• WHAT IS EXPECTED: Output exactly the lines below, starting with the line that has "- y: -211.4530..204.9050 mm" and going on through the line that has "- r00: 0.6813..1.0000", both included, and no other lines.

^^^^^^^^^^^^^^^^

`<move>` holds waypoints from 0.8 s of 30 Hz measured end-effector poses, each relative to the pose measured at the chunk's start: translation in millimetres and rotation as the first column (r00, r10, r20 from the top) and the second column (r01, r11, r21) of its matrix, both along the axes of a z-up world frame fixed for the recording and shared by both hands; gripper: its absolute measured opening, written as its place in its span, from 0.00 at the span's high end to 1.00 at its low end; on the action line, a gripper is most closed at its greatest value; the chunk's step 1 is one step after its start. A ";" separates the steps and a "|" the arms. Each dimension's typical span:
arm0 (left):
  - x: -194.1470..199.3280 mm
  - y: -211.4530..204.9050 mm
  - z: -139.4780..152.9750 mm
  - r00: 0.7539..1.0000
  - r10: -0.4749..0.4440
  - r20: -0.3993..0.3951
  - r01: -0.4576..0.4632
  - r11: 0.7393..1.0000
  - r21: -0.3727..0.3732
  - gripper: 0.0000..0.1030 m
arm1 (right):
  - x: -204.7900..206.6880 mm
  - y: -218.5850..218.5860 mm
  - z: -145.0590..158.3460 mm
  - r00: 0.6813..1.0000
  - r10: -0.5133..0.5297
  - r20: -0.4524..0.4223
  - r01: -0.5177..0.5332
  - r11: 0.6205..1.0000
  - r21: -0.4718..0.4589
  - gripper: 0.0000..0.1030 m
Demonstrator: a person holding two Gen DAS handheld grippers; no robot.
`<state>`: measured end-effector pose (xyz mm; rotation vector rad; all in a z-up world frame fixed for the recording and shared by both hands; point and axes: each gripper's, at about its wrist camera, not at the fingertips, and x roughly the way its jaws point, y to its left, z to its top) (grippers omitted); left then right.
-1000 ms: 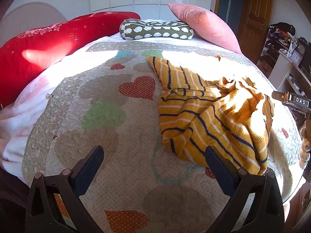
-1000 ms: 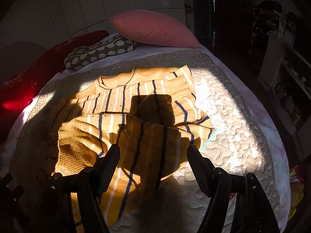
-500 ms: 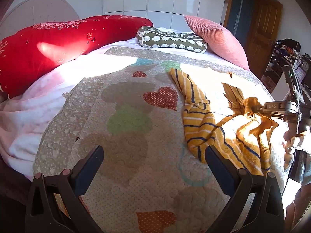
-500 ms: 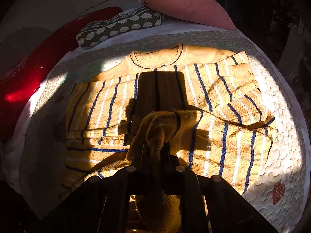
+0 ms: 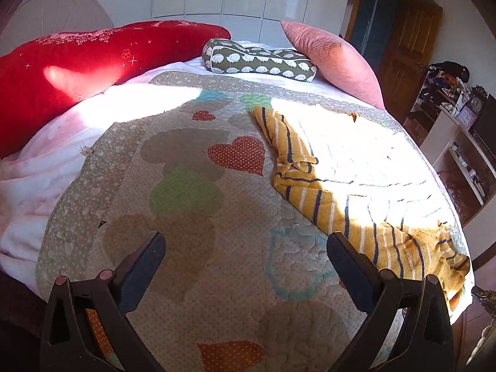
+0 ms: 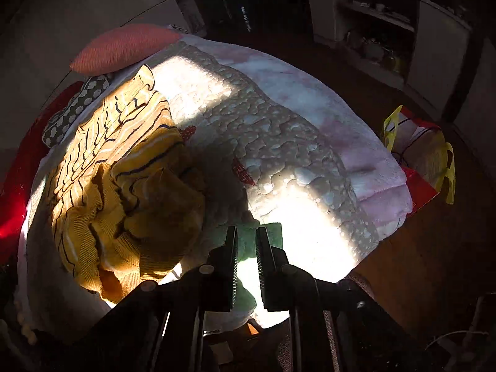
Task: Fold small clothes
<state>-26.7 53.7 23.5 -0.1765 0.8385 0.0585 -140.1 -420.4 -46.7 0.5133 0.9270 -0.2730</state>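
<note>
A yellow sweater with navy and white stripes [image 5: 347, 204] lies spread on the quilted bed cover [image 5: 186, 217], one sleeve reaching toward the pillows, its lower part bunched at the right edge. My left gripper [image 5: 246, 252] is open and empty above the quilt, left of the sweater. In the right wrist view the sweater [image 6: 124, 192] lies crumpled to the left. My right gripper [image 6: 246, 263] has its jaws nearly together with nothing between them, off the sweater's right side near the bed's edge.
A red bolster [image 5: 77, 71], a green patterned cushion [image 5: 257, 60] and a pink pillow [image 5: 334, 59] line the head of the bed. Shelves [image 5: 458, 142] and a door stand to the right. A yellow and red bag [image 6: 424, 155] sits on the floor.
My right gripper closed on the sweater, pulled it toward the bed's edge, then let go and swung to the right. The sweater now lies more spread out. The left gripper stayed open.
</note>
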 end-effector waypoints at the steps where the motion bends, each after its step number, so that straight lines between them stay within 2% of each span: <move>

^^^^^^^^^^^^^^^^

• OUTPUT FOR THIS EXERCISE:
  - y: -211.4530..204.9050 mm
  - z: -139.4780..152.9750 mm
  - r00: 0.7539..1.0000
  - r10: -0.4749..0.4440
  - r20: -0.3993..0.3951
  - r01: -0.4576..0.4632
  - r11: 0.7393..1.0000
  - r21: -0.3727..0.3732
  - gripper: 0.0000..0.1030 m
arm1 (right):
  - x: -204.7900..206.6880 mm
  - y: -218.5850..218.5860 mm
  - z: -145.0590..158.3460 mm
  - r00: 0.6813..1.0000

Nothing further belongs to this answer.